#### Given records
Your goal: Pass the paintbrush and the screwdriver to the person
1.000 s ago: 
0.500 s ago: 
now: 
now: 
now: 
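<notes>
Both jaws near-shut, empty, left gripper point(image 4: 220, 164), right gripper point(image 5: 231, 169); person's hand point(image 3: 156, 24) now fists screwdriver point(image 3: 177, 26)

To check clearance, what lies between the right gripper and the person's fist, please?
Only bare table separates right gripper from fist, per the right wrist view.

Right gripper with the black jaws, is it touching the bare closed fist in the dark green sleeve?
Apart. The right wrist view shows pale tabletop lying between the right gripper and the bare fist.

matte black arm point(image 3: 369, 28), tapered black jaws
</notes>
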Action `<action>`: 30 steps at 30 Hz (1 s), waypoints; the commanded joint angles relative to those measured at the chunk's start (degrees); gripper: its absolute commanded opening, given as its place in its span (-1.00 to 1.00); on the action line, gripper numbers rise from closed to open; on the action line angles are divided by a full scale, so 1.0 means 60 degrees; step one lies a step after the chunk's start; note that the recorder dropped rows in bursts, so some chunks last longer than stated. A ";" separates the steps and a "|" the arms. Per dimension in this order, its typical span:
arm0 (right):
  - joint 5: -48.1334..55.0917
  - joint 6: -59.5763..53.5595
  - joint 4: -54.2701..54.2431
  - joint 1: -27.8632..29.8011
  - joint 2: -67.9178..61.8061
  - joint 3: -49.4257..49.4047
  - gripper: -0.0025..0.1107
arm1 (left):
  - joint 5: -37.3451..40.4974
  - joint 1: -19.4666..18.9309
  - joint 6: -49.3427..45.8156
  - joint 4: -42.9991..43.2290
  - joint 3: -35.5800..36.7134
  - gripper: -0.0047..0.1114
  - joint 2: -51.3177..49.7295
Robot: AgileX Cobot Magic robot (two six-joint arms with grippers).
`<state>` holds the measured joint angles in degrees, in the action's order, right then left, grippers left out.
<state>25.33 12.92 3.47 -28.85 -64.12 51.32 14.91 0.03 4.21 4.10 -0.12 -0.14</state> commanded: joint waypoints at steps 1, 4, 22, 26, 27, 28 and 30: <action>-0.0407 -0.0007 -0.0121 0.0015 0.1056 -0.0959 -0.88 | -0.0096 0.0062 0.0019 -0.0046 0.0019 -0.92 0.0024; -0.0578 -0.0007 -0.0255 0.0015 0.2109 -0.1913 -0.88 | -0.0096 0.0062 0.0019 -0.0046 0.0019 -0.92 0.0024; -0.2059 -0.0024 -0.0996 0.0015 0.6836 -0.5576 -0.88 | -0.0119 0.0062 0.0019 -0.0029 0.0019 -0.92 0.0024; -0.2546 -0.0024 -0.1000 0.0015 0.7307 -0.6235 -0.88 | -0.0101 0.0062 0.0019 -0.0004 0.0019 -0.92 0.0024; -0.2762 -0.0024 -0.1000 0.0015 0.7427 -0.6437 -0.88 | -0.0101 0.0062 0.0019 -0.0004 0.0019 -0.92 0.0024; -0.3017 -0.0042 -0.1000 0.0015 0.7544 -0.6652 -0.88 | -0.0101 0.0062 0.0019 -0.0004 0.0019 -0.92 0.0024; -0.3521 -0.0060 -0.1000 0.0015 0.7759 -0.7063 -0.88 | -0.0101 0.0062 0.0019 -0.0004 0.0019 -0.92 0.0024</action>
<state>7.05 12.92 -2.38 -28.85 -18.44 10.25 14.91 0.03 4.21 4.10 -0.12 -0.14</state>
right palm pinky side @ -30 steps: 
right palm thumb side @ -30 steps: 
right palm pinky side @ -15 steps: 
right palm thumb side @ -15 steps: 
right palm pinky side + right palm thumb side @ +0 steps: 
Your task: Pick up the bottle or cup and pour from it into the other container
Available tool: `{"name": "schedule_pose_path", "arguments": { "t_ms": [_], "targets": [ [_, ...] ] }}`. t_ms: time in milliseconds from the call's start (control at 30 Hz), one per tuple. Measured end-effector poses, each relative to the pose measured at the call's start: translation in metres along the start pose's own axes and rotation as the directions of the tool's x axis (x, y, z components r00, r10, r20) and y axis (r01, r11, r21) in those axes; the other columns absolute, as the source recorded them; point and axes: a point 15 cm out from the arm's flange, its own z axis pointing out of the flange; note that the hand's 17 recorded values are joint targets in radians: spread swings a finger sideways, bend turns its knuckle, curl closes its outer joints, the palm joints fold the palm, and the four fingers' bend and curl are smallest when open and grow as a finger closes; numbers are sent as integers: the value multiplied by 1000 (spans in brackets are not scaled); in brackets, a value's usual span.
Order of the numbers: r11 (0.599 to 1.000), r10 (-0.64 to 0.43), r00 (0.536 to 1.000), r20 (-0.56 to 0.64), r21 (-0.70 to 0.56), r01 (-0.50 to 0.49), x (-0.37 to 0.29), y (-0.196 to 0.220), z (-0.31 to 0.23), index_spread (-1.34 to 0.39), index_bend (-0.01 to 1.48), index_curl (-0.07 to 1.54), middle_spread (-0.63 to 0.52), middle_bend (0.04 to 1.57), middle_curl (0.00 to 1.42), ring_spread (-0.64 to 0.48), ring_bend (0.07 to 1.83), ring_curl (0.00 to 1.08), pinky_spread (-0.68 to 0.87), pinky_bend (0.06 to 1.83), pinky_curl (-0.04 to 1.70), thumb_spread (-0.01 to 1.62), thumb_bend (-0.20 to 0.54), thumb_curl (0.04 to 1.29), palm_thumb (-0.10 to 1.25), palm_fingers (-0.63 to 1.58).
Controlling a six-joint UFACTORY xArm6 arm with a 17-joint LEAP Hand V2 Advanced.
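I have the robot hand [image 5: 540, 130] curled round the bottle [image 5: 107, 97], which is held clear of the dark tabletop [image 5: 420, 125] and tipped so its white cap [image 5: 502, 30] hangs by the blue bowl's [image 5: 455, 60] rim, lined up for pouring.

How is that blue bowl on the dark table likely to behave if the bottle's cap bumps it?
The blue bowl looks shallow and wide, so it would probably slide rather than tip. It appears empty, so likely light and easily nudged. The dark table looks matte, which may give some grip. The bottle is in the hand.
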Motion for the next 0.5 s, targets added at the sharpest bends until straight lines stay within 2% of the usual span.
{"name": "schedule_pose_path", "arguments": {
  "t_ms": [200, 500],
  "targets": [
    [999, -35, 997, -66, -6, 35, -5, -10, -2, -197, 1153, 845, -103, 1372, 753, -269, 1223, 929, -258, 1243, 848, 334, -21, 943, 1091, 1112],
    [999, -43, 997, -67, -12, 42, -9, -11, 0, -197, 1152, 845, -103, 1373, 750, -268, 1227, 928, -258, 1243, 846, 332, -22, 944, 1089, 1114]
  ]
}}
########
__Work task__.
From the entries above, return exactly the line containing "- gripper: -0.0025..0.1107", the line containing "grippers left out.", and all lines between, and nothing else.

__Written solution__.
  - gripper: -0.0025..0.1107
arm1 (left):
  - joint 5: -37.3451..40.4974
  - joint 1: -19.4666..18.9309
  - joint 6: -49.3427..45.8156
  - joint 4: -42.9991..43.2290
  - joint 3: -35.5800..36.7134
  - gripper: -0.0047..0.1114
  - joint 2: -51.3177..49.7295
Robot: AgileX Cobot Magic robot (two six-joint arms with grippers).
`<state>` holds the measured joint angles in degrees, in the action's order, right then left, grippers left out.

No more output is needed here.